Take "jonesing" -- a word that comes up quite regularly but the context gives no clue as to its meaning. I have never asked for a definition in public because it's always sounded vaguely dirty to me. A bit like "cottaging". An example of usage is someone is "jonesing" for something. (See - I told you it had dodgy undertones.), and it means "to have a strong need, desire or craving for something".
Then there's carpet-bagger -- a derogatory name used in politics, giving no clues to its meaning. I noticed that it was usually aimed at politicians who were representing regions they didn't come from, as when Hillary Clinton bought a house in New York State and then ran for Senate. According to Wikipedia it was a name Southerners gave to Northerners in the US who moved to the South between 1865 and 1877. The Northerners were accused of questionable motives, exploitation and of meddling in local politics. However, the name comes about because they carried their luggage in carpet bags (a la Mary Poppins).
Another vaguely dirty-sounding phrase I hear a lot is "charlie horse". Someone will exclaim that they have a Charlie Horse, and I never dare look in his or her direction.

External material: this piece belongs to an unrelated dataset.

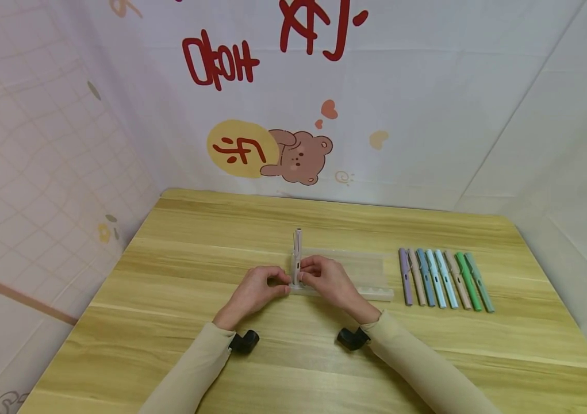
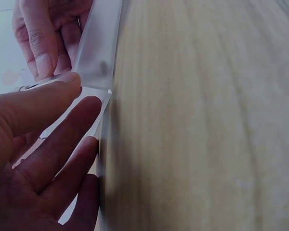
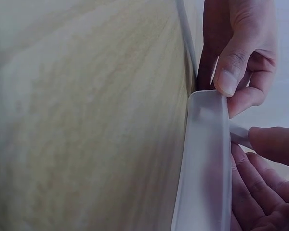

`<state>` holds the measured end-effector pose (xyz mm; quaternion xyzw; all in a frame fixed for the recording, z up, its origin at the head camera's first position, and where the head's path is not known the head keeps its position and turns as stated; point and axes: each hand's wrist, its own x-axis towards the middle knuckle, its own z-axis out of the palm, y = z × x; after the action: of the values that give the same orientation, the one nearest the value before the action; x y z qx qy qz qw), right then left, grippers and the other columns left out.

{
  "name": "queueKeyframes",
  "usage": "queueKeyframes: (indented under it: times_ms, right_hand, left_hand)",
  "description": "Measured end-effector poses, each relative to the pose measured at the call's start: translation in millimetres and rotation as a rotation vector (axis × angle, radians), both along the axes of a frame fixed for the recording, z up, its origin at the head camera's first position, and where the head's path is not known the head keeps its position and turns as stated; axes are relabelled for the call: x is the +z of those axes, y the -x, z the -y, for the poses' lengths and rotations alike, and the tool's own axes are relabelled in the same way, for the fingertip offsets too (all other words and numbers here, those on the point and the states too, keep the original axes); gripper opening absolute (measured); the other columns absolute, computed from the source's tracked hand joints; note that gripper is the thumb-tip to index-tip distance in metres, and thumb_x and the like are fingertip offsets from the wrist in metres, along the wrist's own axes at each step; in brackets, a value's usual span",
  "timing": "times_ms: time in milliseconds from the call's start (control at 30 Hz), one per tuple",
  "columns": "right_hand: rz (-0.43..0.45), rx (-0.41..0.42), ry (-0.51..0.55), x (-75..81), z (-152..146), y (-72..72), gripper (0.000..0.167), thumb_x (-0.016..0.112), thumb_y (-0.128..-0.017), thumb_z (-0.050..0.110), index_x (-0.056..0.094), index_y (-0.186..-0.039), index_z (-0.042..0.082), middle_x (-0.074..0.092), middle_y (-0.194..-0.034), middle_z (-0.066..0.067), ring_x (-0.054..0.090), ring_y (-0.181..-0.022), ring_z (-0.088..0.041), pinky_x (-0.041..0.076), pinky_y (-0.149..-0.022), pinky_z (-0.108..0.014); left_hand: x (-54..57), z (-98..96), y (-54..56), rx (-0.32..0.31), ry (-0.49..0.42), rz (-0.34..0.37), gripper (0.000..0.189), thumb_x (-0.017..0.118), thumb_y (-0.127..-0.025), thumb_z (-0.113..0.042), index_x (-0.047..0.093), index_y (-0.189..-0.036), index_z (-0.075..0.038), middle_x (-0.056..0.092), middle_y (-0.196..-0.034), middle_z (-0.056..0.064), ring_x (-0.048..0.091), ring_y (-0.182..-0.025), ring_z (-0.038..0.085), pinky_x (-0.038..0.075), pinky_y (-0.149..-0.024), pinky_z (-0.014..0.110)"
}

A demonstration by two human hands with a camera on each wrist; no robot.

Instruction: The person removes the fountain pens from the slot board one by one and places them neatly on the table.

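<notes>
A pale greyish pen (image 1: 298,244) stands upright at the left end of a translucent white pen stand (image 1: 376,294). My right hand (image 1: 330,280) pinches this pen low down between thumb and fingers. At the stand's left end, my left hand (image 1: 259,286) holds the corner, with its thumb (image 3: 229,79) on the edge as the right wrist view shows. The pen's foot is hidden behind the fingers and the stand's front in the head view. In the right wrist view, a short length of the pen (image 3: 241,134) shows beside the stand.
Several capped pens lie side by side right of the stand, among them a purple pen (image 1: 405,276) and a green pen (image 1: 468,282). The wooden table (image 1: 293,374) meets a printed cloth wall (image 1: 402,86) at the back. Black wrist cameras sit by both sleeves.
</notes>
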<state>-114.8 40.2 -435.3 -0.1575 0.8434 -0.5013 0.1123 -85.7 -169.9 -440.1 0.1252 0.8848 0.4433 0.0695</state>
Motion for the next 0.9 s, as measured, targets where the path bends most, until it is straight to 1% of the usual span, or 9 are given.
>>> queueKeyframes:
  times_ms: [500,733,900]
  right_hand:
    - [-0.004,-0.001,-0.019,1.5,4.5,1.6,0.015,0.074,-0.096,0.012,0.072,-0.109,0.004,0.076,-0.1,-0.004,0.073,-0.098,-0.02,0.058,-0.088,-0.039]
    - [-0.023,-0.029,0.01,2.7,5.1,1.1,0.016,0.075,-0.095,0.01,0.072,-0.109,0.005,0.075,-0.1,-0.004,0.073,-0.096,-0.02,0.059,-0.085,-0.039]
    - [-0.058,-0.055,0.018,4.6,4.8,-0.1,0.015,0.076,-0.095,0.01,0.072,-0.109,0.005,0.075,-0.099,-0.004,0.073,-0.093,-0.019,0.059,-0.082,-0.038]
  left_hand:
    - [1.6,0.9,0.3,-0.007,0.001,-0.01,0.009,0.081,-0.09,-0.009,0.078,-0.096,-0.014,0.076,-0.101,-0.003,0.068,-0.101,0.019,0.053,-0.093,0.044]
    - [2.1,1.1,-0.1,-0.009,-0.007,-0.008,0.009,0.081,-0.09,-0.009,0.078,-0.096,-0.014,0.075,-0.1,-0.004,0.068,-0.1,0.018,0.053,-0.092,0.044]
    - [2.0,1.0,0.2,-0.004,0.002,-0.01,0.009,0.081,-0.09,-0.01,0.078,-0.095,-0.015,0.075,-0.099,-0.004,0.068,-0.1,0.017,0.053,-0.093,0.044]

Fortunately it only means 'painful cramps or spasms in the leg", a bit like a dead leg in the UK.
Now that I have bothered to learn the true meanings, I will use the above words and phrases as often as possible over the next few weeks!
I don’t have the same problem Toni does, but not because I have become an authority on British English over the previous ten years; quite the opposite, in fact. The British language is so varied and regionalized that even British people become confused about the language from time to time. And if you take rhyming slang into account (which we are not) all bets are off.

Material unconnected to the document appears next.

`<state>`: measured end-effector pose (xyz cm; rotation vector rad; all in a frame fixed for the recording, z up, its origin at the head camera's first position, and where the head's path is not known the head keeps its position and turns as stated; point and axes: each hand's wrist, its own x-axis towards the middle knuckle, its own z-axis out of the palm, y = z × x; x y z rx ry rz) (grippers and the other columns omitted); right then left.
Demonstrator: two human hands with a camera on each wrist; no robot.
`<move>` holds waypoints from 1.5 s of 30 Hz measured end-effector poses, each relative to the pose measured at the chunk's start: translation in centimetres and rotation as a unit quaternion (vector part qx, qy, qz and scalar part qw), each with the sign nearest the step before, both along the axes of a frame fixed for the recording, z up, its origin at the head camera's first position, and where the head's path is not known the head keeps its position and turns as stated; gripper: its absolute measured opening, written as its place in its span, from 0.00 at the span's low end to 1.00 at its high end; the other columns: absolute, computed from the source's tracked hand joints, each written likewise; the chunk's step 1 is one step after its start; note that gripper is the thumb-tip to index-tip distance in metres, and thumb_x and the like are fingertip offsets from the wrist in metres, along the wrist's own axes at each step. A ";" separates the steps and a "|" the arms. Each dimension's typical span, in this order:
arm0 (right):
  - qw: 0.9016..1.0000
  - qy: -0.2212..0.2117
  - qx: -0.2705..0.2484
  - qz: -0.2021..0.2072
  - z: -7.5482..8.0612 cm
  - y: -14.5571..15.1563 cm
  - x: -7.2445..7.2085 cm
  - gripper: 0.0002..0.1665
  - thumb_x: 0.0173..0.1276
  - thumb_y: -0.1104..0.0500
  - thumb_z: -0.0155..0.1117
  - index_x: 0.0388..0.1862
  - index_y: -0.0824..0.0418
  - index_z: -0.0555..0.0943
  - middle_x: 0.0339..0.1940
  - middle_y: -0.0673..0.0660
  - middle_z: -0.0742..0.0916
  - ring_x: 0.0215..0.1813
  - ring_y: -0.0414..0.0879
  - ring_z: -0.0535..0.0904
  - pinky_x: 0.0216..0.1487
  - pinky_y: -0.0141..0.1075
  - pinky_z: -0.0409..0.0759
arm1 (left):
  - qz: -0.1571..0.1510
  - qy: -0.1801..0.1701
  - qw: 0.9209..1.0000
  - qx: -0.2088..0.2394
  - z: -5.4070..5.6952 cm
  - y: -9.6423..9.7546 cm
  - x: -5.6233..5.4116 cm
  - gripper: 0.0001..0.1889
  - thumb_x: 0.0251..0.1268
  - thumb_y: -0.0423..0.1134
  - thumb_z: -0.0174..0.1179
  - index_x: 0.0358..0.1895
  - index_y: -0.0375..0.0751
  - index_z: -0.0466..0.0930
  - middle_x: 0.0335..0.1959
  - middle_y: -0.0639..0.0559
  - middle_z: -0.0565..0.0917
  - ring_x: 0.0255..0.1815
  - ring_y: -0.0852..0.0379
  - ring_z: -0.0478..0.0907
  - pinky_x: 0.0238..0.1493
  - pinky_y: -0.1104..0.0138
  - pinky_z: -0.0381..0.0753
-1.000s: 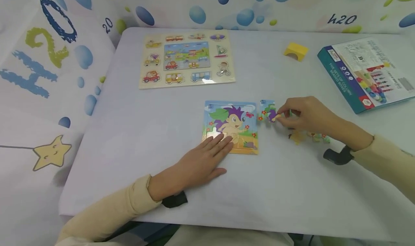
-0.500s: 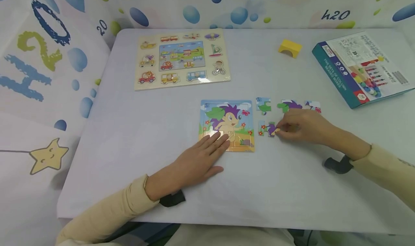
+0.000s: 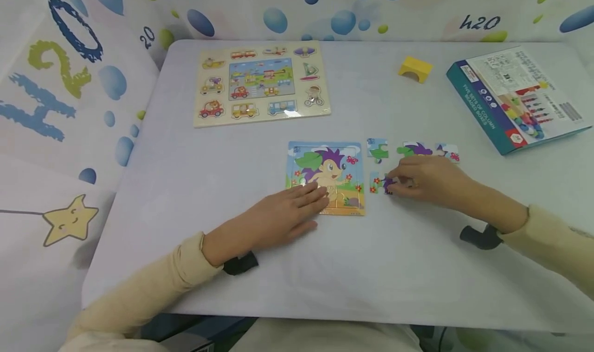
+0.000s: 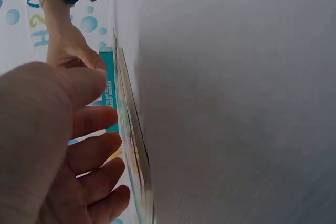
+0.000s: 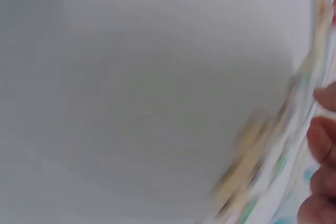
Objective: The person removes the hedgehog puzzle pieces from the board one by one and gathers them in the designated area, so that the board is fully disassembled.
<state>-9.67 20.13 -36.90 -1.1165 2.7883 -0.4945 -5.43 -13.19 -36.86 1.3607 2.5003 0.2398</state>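
My left hand (image 3: 274,220) lies with straight fingers over the lower left of a square hedgehog puzzle board (image 3: 320,158). The board's lower left corner is hidden beneath it. To the right of the board, the thumb and index finger of my right hand (image 3: 429,182) pinch a purple puzzle piece (image 3: 387,189), largely covered by the fingertips. A flowered puzzle piece (image 3: 373,185) sits against its left side. Just above lies a leaf puzzle piece (image 3: 377,150). In the right wrist view, my right fingers (image 5: 321,142) appear at the edge, beside blurred puzzle pieces (image 5: 247,161).
Beyond the right hand lie a purple-spiked puzzle piece (image 3: 416,148) and another piece (image 3: 447,151). A wooden vehicle puzzle (image 3: 209,97) is at the back left. A yellow arch block (image 3: 415,68) and a teal-edged box (image 3: 520,99) occupy the back right.
The right hand has come nearer the body with the purple and flowered pieces, then its fingertips slid left over the purple piece. The left hand has shifted slightly away from the body.
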 end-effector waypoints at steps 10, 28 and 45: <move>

You might, for example, wake up in your home county, travel to a place where you can have a “bap” for lunch, walk down a “twitten” and stroll by the “brook,” and then move on to another locale where you can have a “cob” for dinner, walk down a ‘ginnel’ and stroll by the ‘beck.’ I am, therefore, used to not knowing what people are talking about, and I am generally not alone.
(Definitions: Bap/Cob = bread roll, Twitten/Ginnel = narrow alley way between houses.)
Usually, it’s safe to assume any word I don’t know the meaning of is yet another euphemism for penis.
There remain, however, a few British words that give me more problems than others.
It wasn’t very long ago that I ran across the term “any road” and I had no way of divining what that could possibly mean. Recently, I came to understand it simply means “anyway.”
Another source of confusion involves things belonging to a dog, for they can denote “good” or “bad” depending on the item. The “dog’s bollocks” means something is really great, while the “dog’s dinner” (or breakfast) means it is a mess. This took a bit of getting used to, but I have, happily, caught on.
Another word I struggled with was “gormless.” I had no way of knowing what my “Gorms” were but I was pretty certain I did not want to be without them. Likewise, “Muppet,” does that mean you are a Jim Henson devotee, or what?
Muppet, I was able to get to grips with due to the context. It means that you’re, well, a muppet. If you can imagine a person you might want to call a muppet, well, that’s a muppet. Sorry, I can’t come up with anything better than that.
As for “gormless” I mistakenly believed it meant lazy, but when I verified that with my wife she told me that was not, in fact, what it meant.
“What does it mean, then,” I asked.
“It means you’re a muppet,” she said.